Use the AWS Lambda Layers to reduce the size of deployed packages and speed up loading.

Use the correct programming languages ​​for specific tasks. Different languages ​​have their own advantages and disadvantages. There are many benchmarks, but JavaScript, Python, and C # (.NET Core 2.1+) are leaders in terms of AWS Lambda performance. The Runtime API has recently appeared in AWS Lambda, which allows you to specify the desired language and runtime, so experiment.

Keep the package size small for deployment. The smaller they are, the faster they load. Avoid using large libraries, especially if you use a couple of features from them. If you're programming in JavaScript, then use build tools like Webpack to optimize your build and include only what you really need. .NET Core 3.0 has QuickJit and Tiered Compilation that improve performance and help a lot in cold starts.

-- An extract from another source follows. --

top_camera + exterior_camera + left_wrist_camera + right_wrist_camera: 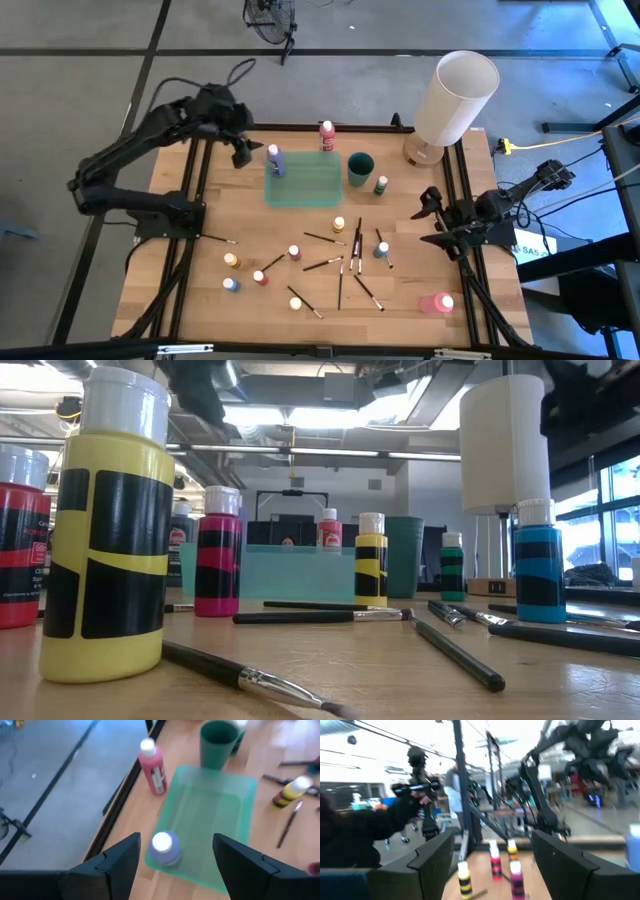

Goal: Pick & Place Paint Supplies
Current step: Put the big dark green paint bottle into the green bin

The dependence of serverless functions on events at first may complicate the coordination of business logic. In this regard, message queues and state machines can be incredibly useful. Lambda-functions are capable of calling each other, but do it only if you do not expect to receive an answer (“shot and forgot”) - you do not want to get an account for waiting for the completion of another function. Message queues are useful for isolating parts of business logic, managing application bottlenecks, and processing transactions (using FIFO queues). AWS Lambda functions can be assigned to SQS queues as hang message queues that track failed messages for later analysis. AWS Step Functions (state machines) are very useful for managing complex processes that require the creation of function chains.Instead of calling a Lambda function another function, Step functions can coordinate state transitions, transfer data between functions, and control the global state of functions. This allows you to determine the conditions for retries, or what needs to be done when a specific error occurs - under certain conditions, a very powerful tool.

Conclusion


In recent years, serverless technologies have been developing at an unprecedented pace. There are certain misconceptions associated with this paradigm shift. By abstracting infrastructure and managing scaling, serverless solutions offer significant benefits: from simplified development and DevOps processes, to large reductions in operating costs.
Although the serverless approach is not without drawbacks, there are reliable methods of design patterns that can be used to create stable serverless applications or integrate serverless elements into existing architectures.